Los carcinomas de ovario están representados por una serie de enfermedades molecularmente distinguibles definidas por subtipo histológico con desenlaces, patrones de recaída y respuesta al tratamiento variables. Los médicos que tratan a los pacientes con OCCC deben ser conscientes del potencial metastásico de esta enfermedad, evaluar a los pacientes sintomáticos en consecuencia y alentar un seguimiento estrecho para la monitorización. La metástasis ovárica a la mama representa un desafío diagnóstico debido a los hallazgos radiográficos y clínicos ambiguos y justifica una evaluación citológica adicional. Es necesaria una diferenciación precisa a través del análisis patológico para la resolución diagnóstica, especialmente en pacientes con antecedentes de carcinoma de ovario primario, ya que el tratamiento y el pronóstico difieren en gran medida de la neoplasia maligna de mama primaria.
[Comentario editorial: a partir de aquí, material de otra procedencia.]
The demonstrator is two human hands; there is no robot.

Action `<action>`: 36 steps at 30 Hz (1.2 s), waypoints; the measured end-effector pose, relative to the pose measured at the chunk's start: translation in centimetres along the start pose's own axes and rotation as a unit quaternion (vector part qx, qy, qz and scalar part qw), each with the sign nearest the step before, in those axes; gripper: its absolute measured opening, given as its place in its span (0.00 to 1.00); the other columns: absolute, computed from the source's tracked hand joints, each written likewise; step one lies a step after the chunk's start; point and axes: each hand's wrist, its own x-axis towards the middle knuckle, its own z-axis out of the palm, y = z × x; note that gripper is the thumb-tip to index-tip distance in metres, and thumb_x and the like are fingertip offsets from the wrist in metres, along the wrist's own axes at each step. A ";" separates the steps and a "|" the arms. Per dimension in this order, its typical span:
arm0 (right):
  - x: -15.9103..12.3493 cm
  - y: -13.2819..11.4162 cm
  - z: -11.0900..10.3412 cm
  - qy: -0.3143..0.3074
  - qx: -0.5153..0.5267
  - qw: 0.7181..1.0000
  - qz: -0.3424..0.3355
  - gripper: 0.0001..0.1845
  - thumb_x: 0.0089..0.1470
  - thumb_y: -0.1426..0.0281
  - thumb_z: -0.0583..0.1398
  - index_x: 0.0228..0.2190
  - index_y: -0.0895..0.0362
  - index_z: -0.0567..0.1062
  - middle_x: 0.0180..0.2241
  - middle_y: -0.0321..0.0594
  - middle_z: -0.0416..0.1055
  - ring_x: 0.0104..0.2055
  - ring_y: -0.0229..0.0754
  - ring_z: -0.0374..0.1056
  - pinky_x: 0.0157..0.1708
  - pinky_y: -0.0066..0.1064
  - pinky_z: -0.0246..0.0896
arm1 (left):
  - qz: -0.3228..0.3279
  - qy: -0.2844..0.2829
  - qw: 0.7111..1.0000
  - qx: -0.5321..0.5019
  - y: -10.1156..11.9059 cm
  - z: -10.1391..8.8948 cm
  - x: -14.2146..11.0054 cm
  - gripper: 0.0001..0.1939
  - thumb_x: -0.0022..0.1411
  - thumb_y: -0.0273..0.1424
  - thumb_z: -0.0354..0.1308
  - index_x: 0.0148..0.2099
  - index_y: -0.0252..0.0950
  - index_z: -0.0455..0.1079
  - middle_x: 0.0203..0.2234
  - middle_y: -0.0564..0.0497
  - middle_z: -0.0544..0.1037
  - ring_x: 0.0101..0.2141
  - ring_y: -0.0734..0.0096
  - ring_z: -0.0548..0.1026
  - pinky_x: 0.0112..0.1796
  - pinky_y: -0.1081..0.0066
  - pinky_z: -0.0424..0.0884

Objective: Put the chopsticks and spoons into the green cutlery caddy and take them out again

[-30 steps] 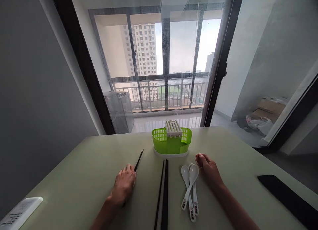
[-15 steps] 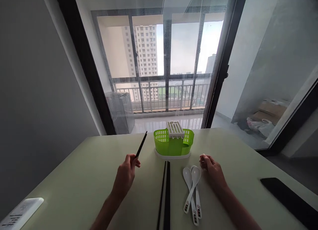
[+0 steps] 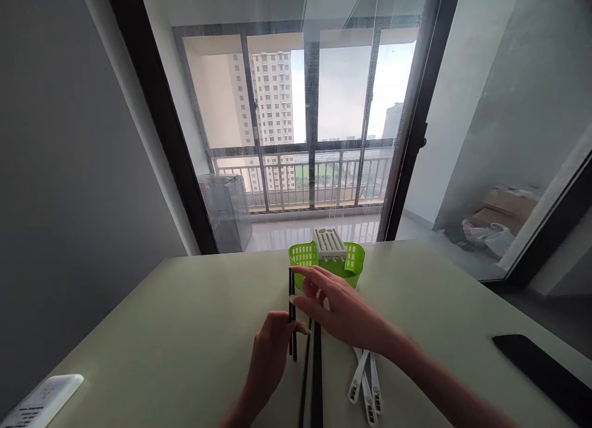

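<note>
My left hand grips a pair of dark chopsticks, which stand nearly upright above the table. My right hand reaches across from the right, its index fingertip at the chopsticks' top ends and its thumb against their side. Below the hands, more long dark chopsticks lie on the table, pointing away from me. Several white spoons with printed handles lie in a crossed pile under my right forearm, their bowls hidden. Behind my right hand is a green utensil basket with a white slotted top.
The pale table stretches to a glass sliding door, with a balcony beyond. At the right edge lies a flat black object. A white object with dark markings lies at the left edge.
My left hand has lifted the chopsticks from the table, moved right and turned them upright. My right hand has moved left from beside the spoons onto their upper ends.
</note>
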 end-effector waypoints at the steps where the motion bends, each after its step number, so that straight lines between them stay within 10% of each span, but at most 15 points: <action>1: 0.6 -0.5 0.1 -0.007 -0.018 1.000 -0.003 0.24 0.65 0.57 0.58 0.60 0.51 0.68 0.35 0.37 0.73 0.34 0.40 0.67 0.36 0.32 0.65 | 0.002 0.002 1.000 0.011 -0.1 -0.1 -0.1 0.11 0.68 0.43 0.55 0.39 0.41 0.65 0.34 0.51 0.85 0.37 0.64 0.82 0.41 0.67 0.75; 8: 1.9 -0.7 -0.3 -0.012 -0.060 0.998 -0.006 0.13 0.67 0.61 0.57 0.35 0.54 0.76 0.31 0.36 0.75 0.30 0.38 0.67 0.31 0.28 0.60 | -0.005 -0.051 0.998 0.031 -1.3 -0.7 -0.4 0.12 0.67 0.43 0.56 0.40 0.44 0.77 0.34 0.53 0.85 0.37 0.63 0.83 0.44 0.66 0.77; 23: 0.3 -0.1 -2.1 -0.020 -0.063 0.998 -0.008 0.22 0.69 0.56 0.52 0.27 0.54 0.72 0.24 0.34 0.73 0.25 0.36 0.65 0.28 0.28 0.57 | -0.115 -0.166 0.977 -0.070 -2.1 -0.8 -0.2 0.19 0.60 0.47 0.63 0.39 0.38 0.84 0.31 0.47 0.86 0.36 0.58 0.83 0.44 0.61 0.78; 28: 1.4 -1.9 -6.0 0.122 -0.071 0.990 -0.026 0.22 0.69 0.53 0.50 0.31 0.52 0.72 0.24 0.34 0.73 0.25 0.37 0.67 0.29 0.29 0.60 | -0.070 -0.046 0.992 -0.098 -2.7 -1.3 1.0 0.28 0.62 0.53 0.58 0.53 0.37 0.76 0.46 0.42 0.82 0.41 0.59 0.81 0.45 0.59 0.77; 36: 6.5 0.1 -10.7 0.230 -0.188 0.954 -0.042 0.22 0.67 0.52 0.52 0.31 0.53 0.73 0.23 0.34 0.74 0.24 0.38 0.70 0.31 0.29 0.60 | -0.104 0.088 0.982 -0.133 -4.8 -1.7 2.0 0.34 0.57 0.62 0.57 0.48 0.36 0.66 0.32 0.51 0.75 0.27 0.69 0.75 0.30 0.67 0.73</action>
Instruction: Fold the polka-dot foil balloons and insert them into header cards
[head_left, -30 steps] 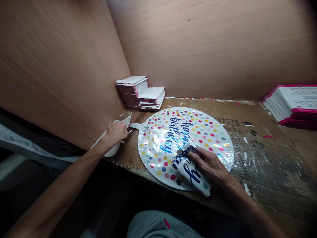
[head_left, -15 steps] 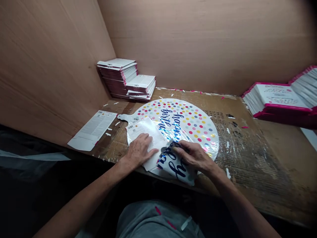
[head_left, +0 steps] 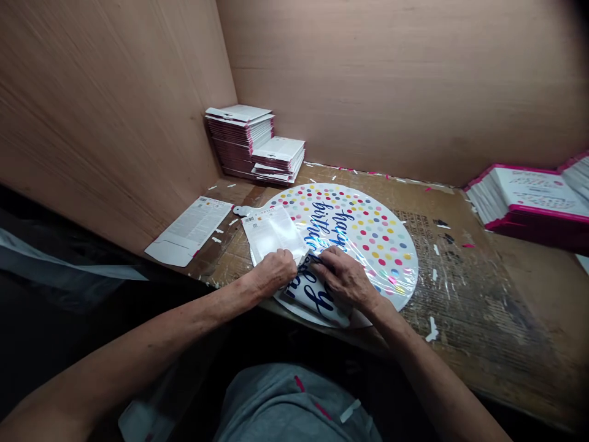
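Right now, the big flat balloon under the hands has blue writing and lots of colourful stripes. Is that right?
Almost! The head view shows colourful dots, not stripes, on the big flat balloon. It does lie under the left hand and right hand, and it does have blue writing.

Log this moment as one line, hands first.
left hand: at packet, grip unclear; right hand: pinching folded foil; flat balloon: underneath; second packet: left

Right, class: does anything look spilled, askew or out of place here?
Yes: white and pink scraps lie scattered over the cardboard around the dotted round sheet, and a few rest on the grey clothing. They look like stray offcuts, unlike the stacked packets.
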Action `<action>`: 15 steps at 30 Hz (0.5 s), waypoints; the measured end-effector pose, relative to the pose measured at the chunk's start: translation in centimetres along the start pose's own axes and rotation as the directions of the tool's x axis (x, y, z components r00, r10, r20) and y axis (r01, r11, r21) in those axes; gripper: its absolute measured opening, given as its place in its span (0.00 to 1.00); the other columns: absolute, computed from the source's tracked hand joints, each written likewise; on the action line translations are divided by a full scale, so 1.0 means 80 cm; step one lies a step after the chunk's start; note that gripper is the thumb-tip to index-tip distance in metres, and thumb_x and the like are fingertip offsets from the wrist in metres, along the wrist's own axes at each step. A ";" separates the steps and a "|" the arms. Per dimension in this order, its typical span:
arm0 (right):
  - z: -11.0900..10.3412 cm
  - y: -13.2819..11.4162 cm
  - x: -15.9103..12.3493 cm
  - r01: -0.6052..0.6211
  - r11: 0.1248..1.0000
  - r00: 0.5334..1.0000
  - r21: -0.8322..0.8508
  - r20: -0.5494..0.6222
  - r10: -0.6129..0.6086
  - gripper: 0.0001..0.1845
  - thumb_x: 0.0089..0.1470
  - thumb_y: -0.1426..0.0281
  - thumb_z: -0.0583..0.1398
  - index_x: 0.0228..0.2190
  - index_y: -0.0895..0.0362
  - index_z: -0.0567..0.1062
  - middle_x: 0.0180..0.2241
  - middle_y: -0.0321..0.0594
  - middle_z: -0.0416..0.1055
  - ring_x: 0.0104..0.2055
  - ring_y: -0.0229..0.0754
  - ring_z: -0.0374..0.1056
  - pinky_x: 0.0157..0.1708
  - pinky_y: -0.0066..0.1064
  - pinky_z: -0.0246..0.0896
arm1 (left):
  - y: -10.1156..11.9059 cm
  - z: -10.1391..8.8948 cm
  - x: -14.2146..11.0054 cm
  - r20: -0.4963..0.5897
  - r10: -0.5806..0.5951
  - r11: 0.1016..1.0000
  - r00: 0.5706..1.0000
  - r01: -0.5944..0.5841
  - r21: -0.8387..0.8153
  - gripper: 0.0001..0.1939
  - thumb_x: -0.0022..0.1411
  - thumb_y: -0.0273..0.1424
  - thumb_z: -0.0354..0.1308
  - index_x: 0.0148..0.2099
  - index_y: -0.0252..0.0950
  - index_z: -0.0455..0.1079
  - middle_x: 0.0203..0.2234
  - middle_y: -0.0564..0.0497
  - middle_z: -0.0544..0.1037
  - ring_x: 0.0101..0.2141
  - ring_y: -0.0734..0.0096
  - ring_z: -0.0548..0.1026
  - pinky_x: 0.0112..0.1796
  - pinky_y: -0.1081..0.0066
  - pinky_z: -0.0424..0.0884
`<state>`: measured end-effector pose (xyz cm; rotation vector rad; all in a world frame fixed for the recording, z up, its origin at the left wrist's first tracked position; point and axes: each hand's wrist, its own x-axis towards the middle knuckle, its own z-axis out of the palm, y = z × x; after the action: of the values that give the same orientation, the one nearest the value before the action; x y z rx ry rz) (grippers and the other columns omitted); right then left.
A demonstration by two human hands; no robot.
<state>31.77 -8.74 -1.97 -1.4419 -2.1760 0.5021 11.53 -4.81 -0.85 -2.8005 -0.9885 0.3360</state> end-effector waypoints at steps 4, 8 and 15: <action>0.012 0.008 0.008 -0.024 0.998 1.000 -0.055 -0.001 0.024 0.15 0.65 0.60 0.53 0.31 0.53 0.71 0.34 0.39 0.68 0.35 0.40 0.65 0.34 0.30 0.57 | -0.010 -0.001 0.003 -0.019 0.020 1.000 1.000 -0.020 -0.002 0.12 0.61 0.14 0.47 0.36 0.25 0.72 0.29 0.37 0.76 0.30 0.55 0.77 0.27 0.64 0.73; 0.020 0.013 0.014 -0.050 0.998 0.994 -0.029 -0.096 0.047 0.16 0.63 0.59 0.56 0.47 0.54 0.70 0.44 0.44 0.69 0.43 0.44 0.67 0.39 0.32 0.60 | -0.020 -0.007 0.000 -0.042 0.013 1.000 0.999 -0.013 0.002 0.14 0.62 0.15 0.45 0.36 0.26 0.71 0.29 0.37 0.76 0.30 0.56 0.77 0.26 0.65 0.72; 0.003 -0.013 0.040 -0.332 0.926 0.936 -0.182 0.057 0.347 0.17 0.59 0.57 0.59 0.43 0.57 0.72 0.41 0.46 0.72 0.42 0.46 0.67 0.36 0.31 0.56 | -0.033 -0.024 0.001 -0.180 0.086 0.996 0.980 -0.078 0.051 0.12 0.63 0.16 0.44 0.35 0.29 0.68 0.30 0.40 0.75 0.28 0.61 0.75 0.26 0.68 0.70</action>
<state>29.81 -6.19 -1.03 -1.9432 -2.0829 0.5161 10.54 -2.87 1.59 -2.7773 -0.8182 0.1059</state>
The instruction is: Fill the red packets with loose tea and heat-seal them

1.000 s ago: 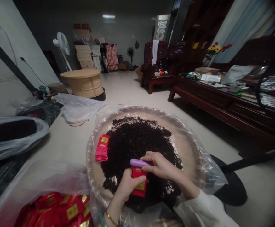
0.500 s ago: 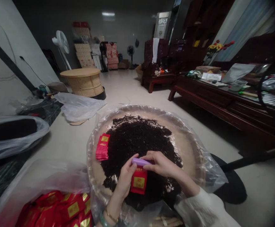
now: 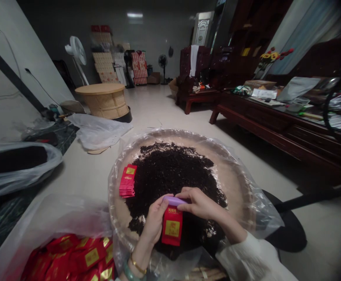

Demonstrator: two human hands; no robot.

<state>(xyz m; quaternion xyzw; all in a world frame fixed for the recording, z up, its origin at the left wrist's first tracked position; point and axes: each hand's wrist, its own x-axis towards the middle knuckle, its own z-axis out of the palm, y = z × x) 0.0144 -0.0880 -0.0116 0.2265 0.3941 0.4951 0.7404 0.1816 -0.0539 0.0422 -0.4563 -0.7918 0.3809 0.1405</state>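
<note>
Above the heap of dark loose tea leaves [image 3: 173, 168], a red packet [image 3: 172, 232] with a gold square hangs upright. Across its top edge lies a slim purple tool [image 3: 174, 201], shaped like a hand-held bag sealer. My right hand [image 3: 198, 202] is closed on the tool's right end. At the left end, my left hand [image 3: 154, 220] is closed, its thumb and fingers pinching the packet's upper left corner beside the tool. Fingers partly hide the tool's ends and the packet's upper edge. A stack of flat red packets [image 3: 127, 180] lies on the left of the leaves.
The leaves lie in a round, plastic-lined tray [image 3: 237, 183]. At the lower left, a clear bag [image 3: 79, 210] holds many red packets. Another bag [image 3: 53, 156] of dark leaves stands farther left. A black stand base [image 3: 287, 234] is close on the right, beyond it a low wooden table [image 3: 275, 128].
The red packet hangs slightly lower and shows more of its printed top below the purple tool. Both hands stay almost where they were.
</note>
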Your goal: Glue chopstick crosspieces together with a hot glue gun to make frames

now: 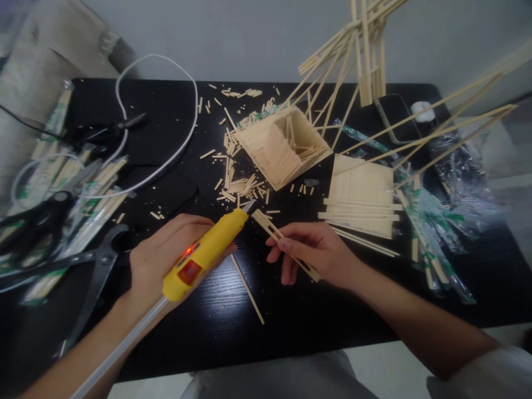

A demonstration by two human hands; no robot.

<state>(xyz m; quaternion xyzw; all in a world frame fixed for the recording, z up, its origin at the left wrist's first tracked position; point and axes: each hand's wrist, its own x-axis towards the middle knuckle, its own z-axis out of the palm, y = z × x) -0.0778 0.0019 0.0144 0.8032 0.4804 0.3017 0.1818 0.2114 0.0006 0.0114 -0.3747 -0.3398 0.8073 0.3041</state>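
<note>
My left hand (166,249) is wrapped round a yellow hot glue gun (208,252), whose red light glows; a clear glue stick (120,346) runs out of its back end. The metal nozzle points up and right, close to the tip of a few joined wooden sticks (266,223). Those sticks are pinched between the thumb and fingers of my right hand (310,249); whether nozzle and wood touch I cannot tell. Below the glue gun a single wooden stick (249,291) lies on the black table (199,338).
A box of glued sticks (286,147) stands amid cut pieces (245,185). To its right are a flat stick panel (361,188), a phone (397,119) and wrapped chopsticks (436,238). Scissors (45,213), pliers (100,260) and a white cable (195,100) lie left. Tall stick frames (366,61) rise behind.
</note>
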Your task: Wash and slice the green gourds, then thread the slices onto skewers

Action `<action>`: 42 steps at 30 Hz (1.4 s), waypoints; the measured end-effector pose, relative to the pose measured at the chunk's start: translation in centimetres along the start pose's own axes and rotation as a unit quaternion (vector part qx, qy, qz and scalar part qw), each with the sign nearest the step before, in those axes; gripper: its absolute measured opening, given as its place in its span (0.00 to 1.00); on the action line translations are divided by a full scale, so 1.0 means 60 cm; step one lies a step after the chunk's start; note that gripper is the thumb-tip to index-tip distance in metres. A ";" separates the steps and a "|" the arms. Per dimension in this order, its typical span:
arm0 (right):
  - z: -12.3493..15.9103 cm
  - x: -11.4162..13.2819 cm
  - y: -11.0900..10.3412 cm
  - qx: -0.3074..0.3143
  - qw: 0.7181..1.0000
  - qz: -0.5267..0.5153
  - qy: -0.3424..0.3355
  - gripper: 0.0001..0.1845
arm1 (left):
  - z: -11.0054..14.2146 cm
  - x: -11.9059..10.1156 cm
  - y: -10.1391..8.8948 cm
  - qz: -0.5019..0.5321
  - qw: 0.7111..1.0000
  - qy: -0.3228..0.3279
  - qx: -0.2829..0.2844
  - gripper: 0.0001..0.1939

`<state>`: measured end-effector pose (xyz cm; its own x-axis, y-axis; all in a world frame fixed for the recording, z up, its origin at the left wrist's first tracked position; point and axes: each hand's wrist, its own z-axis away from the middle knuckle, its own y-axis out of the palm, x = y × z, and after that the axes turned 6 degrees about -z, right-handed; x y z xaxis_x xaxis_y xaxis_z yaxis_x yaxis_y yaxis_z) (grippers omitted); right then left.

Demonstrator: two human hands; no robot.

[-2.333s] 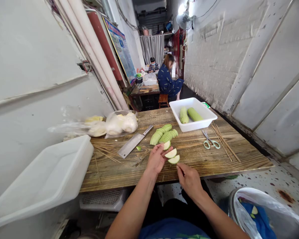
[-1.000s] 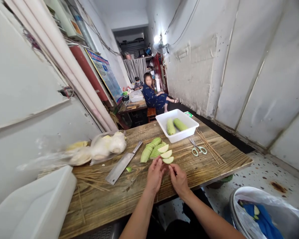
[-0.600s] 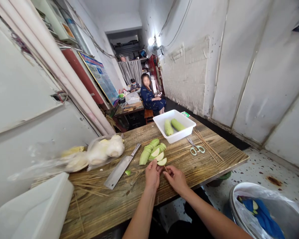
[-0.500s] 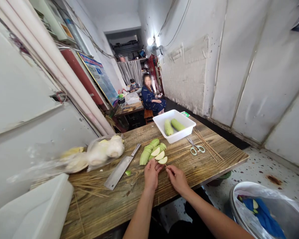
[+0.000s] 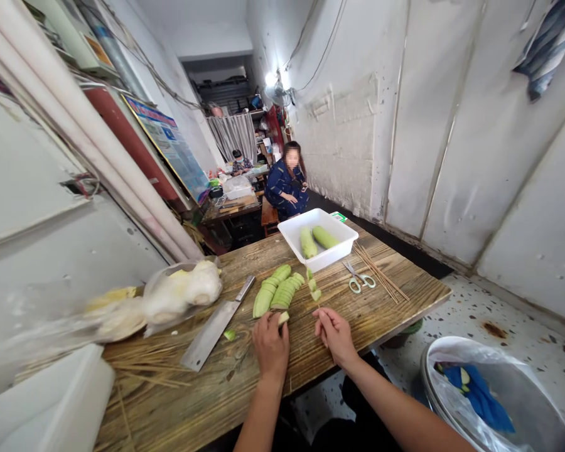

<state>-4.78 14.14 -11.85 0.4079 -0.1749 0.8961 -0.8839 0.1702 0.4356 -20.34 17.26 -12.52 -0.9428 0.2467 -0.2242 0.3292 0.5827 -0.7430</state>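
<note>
My right hand (image 5: pixel 335 334) is closed on a thin wooden skewer, which points away from me with several pale green squash slices (image 5: pixel 314 287) threaded on it. Just in front of the cut squash (image 5: pixel 286 292), my left hand (image 5: pixel 270 344) pinches a single squash slice (image 5: pixel 283 318) between thumb and fingers. That cut squash lies in two rows of slices on the wooden table (image 5: pixel 311 361). Left of it rests a cleaver (image 5: pixel 214 329), its handle pointing away from me, with a small green scrap (image 5: pixel 230 335) beside the blade.
A white tub (image 5: pixel 333 256) holds two whole squashes (image 5: pixel 324 237). Scissors (image 5: pixel 358 276) and loose skewers (image 5: pixel 381 273) lie at right, more skewers (image 5: pixel 145 364) at left. Bagged vegetables (image 5: pixel 183 292) and a white box (image 5: pixel 56 395) stand left. A lined bin (image 5: pixel 433 376) is at lower right; a person (image 5: pixel 285 188) sits beyond.
My left hand has moved back from the skewer to the cut squash and taken a slice. My right hand has tipped the skewer up and away. The seated person leans forward.
</note>
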 end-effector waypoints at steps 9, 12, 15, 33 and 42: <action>-0.002 -0.010 -0.008 -0.004 0.998 0.046 -0.035 0.19 | 0.001 0.021 -0.001 0.176 0.977 -0.109 0.050 0.10; -0.002 -0.010 -0.008 0.003 0.995 0.086 -0.057 0.19 | 0.001 0.020 0.005 0.293 0.931 -0.217 0.031 0.13; 0.000 -0.008 -0.007 0.024 0.987 0.138 -0.078 0.18 | -0.005 0.018 0.010 0.460 0.836 -0.299 0.013 0.18; -0.003 -0.017 -0.006 0.105 0.952 0.265 -0.110 0.18 | -0.022 0.029 0.022 0.541 0.757 -0.365 -0.034 0.27; -0.004 -0.022 -0.009 0.101 0.955 0.259 -0.101 0.18 | -0.031 0.050 -0.010 0.255 0.945 -0.202 0.032 0.17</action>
<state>-4.80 14.53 -13.24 -0.1303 -0.3045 0.9436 -0.9896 0.0977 -0.1052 -23.25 19.09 -11.59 -0.6092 0.1599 -0.7767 0.7551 0.4159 -0.5067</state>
Además, una mayor caracterización de la expresión génica aberrante y de los marcadores moleculares puede desempeñar un papel en la oferta de terapia dirigida en todas las etapas del OCCC debido a la quimiorresistencia a las modalidades convencionales.

Conflictos de intereses

No existe conflicto de intereses para ninguno de los autores.

Contribuciones de los autores

Todos los autores tuvieron acceso a los datos y un papel en la redacción del manuscrito.